Awesome
AlphaZip
Welcome to the AlphaZip - Neural Networks Enhanced Lossless Text Compression project! This project explores leveraging the power of Large Language Models (LLMs) for compressing text in a lossless manner using rank-based prediction followed by compression techniques.
Find the pre-print here: https://arxiv.org/abs/2409.15046
Overview
Our approach utilizes advanced neural network models to achieve efficient and effective text compression. For real-time text file compression on your personal computer refer to the instructions below.
Requirements
To get started, ensure you have the following:
- NVIDIA GPU: GeForce RTX 4080
- Python: 3.10.12
- PyTorch: 2.2.2
- TensorFlow: 2.11.0 (for XLA support)
Installation
-
Clone the repository:
git clone https://github.com/Swathi-Shree-Narashiman/AlphaZip.git
-
Install the required dependencies:
pip install -r requirements.txt
Usage
-
Compressing Text Files:
- Use the
compress.py
script to compress any text file. - Modify the
path
variable in the script to point to your file.
- Use the
-
PDF Files:
- Utilize the
read_PDF
function to extract text from a PDF. - Save the extracted text to a file and then compress it using the
compress.py
script.
- Utilize the
-
Adaptive Huffman Method:
- To use the adaptive Huffman method, either copy and paste the function or import it as a user-defined library.
Hyperparameters
input_length
: Number of ASCII characters from the input text to compress.context_size
: Number of characters used as context for the transformer block to predict the next token.

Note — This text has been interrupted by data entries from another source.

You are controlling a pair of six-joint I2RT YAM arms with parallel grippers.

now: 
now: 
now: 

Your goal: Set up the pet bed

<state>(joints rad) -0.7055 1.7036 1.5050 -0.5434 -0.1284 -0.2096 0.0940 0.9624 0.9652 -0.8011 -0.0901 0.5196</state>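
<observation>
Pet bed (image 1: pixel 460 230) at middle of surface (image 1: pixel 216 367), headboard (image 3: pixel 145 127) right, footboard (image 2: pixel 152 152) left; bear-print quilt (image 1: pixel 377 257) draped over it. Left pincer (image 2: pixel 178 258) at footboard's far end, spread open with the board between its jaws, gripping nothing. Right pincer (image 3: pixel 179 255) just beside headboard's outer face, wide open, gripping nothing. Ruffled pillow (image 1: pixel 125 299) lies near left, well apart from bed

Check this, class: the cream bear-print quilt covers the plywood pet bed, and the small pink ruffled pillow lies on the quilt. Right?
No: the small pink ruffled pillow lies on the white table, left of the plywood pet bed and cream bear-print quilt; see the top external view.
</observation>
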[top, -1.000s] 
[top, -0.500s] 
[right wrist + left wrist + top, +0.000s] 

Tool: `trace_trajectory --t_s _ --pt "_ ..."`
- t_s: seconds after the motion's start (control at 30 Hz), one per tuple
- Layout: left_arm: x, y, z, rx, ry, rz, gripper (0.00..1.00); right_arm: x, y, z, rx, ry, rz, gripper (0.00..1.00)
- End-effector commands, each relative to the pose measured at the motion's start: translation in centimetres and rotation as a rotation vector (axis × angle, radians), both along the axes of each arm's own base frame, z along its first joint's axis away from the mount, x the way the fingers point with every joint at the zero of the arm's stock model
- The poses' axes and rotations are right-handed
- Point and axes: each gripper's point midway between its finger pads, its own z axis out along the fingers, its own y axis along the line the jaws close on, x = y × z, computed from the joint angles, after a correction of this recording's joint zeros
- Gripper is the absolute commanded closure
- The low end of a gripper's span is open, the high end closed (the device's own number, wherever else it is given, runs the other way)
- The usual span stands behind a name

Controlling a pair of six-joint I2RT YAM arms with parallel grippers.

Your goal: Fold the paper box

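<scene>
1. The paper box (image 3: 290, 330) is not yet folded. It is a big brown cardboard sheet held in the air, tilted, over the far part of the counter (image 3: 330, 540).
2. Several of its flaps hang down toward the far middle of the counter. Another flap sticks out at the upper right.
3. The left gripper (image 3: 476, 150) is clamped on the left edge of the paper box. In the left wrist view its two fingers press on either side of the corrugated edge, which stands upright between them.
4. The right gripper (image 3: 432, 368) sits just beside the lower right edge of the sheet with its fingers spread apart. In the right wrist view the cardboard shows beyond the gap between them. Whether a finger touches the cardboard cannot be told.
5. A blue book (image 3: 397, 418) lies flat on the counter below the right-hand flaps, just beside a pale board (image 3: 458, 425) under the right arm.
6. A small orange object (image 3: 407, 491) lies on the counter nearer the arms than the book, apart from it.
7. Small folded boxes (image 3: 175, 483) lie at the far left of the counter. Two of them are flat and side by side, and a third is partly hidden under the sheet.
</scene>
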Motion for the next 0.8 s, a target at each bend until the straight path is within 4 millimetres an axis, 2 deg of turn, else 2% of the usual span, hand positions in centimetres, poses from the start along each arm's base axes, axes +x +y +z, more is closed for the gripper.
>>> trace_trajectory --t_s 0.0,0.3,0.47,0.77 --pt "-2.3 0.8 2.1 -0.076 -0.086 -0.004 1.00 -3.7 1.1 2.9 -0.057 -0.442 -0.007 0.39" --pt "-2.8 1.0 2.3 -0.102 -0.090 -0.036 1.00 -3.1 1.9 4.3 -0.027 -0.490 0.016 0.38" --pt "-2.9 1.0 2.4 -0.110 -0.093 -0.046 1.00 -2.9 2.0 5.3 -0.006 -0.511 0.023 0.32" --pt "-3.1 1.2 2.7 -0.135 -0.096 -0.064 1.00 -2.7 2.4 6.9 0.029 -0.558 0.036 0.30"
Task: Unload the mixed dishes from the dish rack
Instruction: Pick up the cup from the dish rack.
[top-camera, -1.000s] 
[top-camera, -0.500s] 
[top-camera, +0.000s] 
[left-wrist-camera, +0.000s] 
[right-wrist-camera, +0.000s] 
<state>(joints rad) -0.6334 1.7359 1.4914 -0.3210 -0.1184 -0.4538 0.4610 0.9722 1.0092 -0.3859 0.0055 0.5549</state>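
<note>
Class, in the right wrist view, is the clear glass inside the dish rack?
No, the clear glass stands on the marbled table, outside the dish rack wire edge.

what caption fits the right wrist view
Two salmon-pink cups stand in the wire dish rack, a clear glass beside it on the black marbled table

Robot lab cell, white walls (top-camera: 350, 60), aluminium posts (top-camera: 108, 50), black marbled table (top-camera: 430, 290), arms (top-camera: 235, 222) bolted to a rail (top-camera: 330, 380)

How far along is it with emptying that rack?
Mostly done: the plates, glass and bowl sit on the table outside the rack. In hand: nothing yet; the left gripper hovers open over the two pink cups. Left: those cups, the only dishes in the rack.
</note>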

Domain-Specific Compression
Fine-Tuning
To fine-tune the model:
Create a directory inside your current directory using
mkdir fine_tuning_weights
-
Run the
PEFT/fine_tuning.py
script with your input file, e.g.,input.txt
.python PEFT/fine_tuning.py <input.txt>
-
Test compression performance from any checkpoint using
compress.py
:python compress.py <file_to_be_compressed_path> <current_directory_path/fine_tuning_weights/checkpoint-XXXX>
Replace XXXX with the checkpoint you would like to load.
Knowledge Distillation
To perform knowledge distillation on GPT-2:
Create a directory inside your current directory using
mkdir knowledge_distillation_weights
-
Run the
PEFT/knowledge_distillation.py
script with your input file, e.g.,input.txt
.python PEFT/knowledge_distillation.py <input.txt>
-
Test compression performance from any checkpoint using
compress.py
:python compress.py <file_to_be_compressed_path> <current_directory_path/knowledge_distillation_weights/checkpoint-XXXX>
Replace XXXX with the checkpoint you would like to load.
Feel free to modify any paths or links to fit your specific repository details. This README.md
file provides a clear and organized overview of your project, making it easier for users to get started and understand how to use the code.